La voie Potoski
Par Daniel Martin
15 janvier 2004
Antonin Potoski a 30 ans et la passion des voyages : il retranscrit ses impressions d’Afrique ou d’Asie dans cet Hôtel de l’amitié et, comme les écrivains voyageurs qui l’ont précédé, dit le paysage, les rencontres, la crasse ou l’ennui, les bonheurs fugaces « en dehors desquels tout est pénible ». La phrase, belle et souple, donne à voir, à rêver, de quoi s’étonner. Rien de très neuf en réalité si tout n’était relaté de son point de vue, celui d’un enfant « de la classe moyenne » d’un pays « privilégié », qui, comme ses congénères, « peut se permettre de se déplacer souvent » à condition d’ « y sacrifier tout le reste : je ne possède ni voiture ni moto (…), j’achète des cassettes de musique dans le tiers-monde et je me fais prêter des livres ». Soit un individu qui profite des avantages qui lui sont offerts sans en dépendre, qui voyage sans se donner de raisons « business ou religion », simplement pour le plaisir ou la nécessité d’être ailleurs : loin d’un espace, le nôtre, qu’il juge de plus en plus coupé des réalités, refermé sur ses seuls intérêts, sur des calculs égoïstes.

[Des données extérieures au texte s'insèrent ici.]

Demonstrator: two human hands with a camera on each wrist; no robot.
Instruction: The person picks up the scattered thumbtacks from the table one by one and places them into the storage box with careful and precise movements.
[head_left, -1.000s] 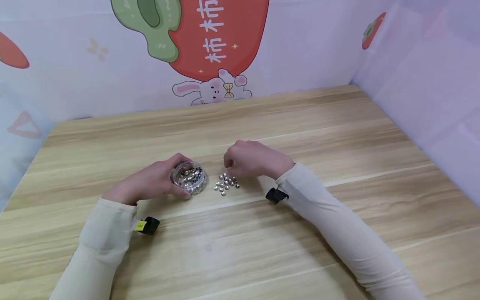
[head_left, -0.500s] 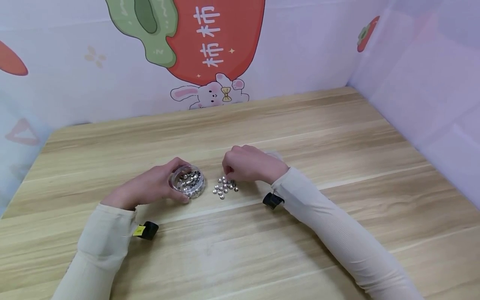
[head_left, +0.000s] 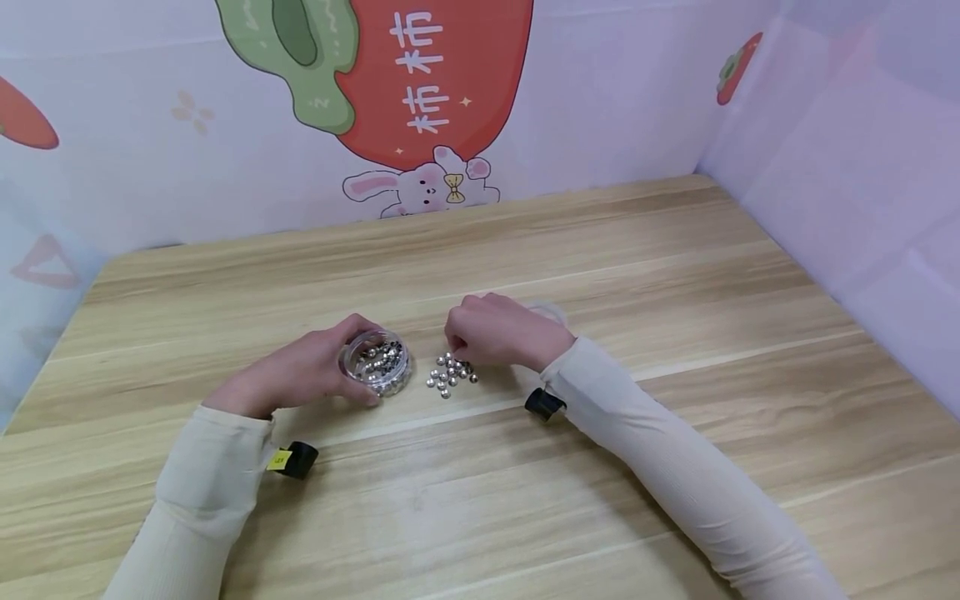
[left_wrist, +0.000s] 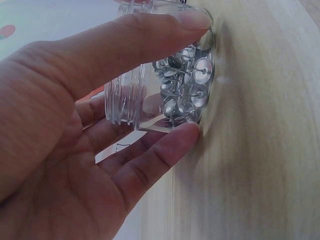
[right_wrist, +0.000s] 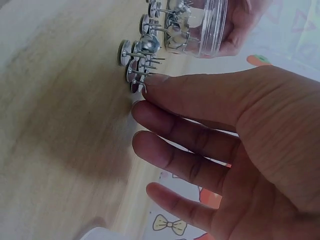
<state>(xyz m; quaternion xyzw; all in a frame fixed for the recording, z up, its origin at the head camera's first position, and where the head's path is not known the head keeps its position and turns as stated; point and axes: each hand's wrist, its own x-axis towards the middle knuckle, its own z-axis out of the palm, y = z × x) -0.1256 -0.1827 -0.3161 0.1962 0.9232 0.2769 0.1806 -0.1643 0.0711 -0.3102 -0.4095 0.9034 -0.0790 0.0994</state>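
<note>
A round clear plastic jar (head_left: 375,363) stands upright on the table, with a pile of silver thumbtacks visible through its wall in the left wrist view. My left hand (head_left: 318,362) holds it from the left, thumb on the near side and fingers round the far side. Just right of the jar, several loose thumbtacks (head_left: 447,377) lie on the wood, many with points up. Over their right edge is my right hand (head_left: 495,331). In the right wrist view, its thumb tip pinches at a thumbtack (right_wrist: 137,85) at the pile's edge; the index fingertip is hidden.
A clear round lid (head_left: 549,312) lies behind my right wrist, partly covered. Around the things spreads the wood-grain table (head_left: 420,508). A printed cloth (head_left: 600,100) hangs along the back and right edges.
My right hand has lowered slightly toward the pile's right edge, and more of the lid shows behind it. The left hand keeps its grip on the jar. The head view shifted a little.
</note>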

Il part pour aller retrouver ou rencontrer des individus qui n’ont rien de rare, mais sont uniques. Être face à eux tel qu’il est, occidental et vivant, parfaitement conscient qu’il apporte, lui aussi, sa part d’inconnu et de possibles perturbations. Une position qui lui permet d’ajouter à ses considérations toute une réflexion sur le voyage et, par exemple, de stigmatiser les nouvelles pratiques à la mode, dont « ce tourisme « intelligent » où l’on ne se contente plus de prendre des photos, mais où l’on veut « communiquer » », quand il ne s’agit pas d’ « aider » pour simplement se déculpabiliser. « Les Blancs ont fini avec la richesse, maintenant ils cherchent la pauvreté », lui dit en riant une Malienne. Que faire alors ? Potoski n’en dit rien. C’est bien l’intérêt. Il ouvre des voies, témoigne de ses expériences, fait part de ses doutes avec humour, souvent désinvolte, un peu narquois. Déplore finalement que nous ne soyons pas « prêts à voyager tels que nous sommes (tels que nous devrions être), simples, ouverts au plus dérangeant, au plus étrange, au contraire ».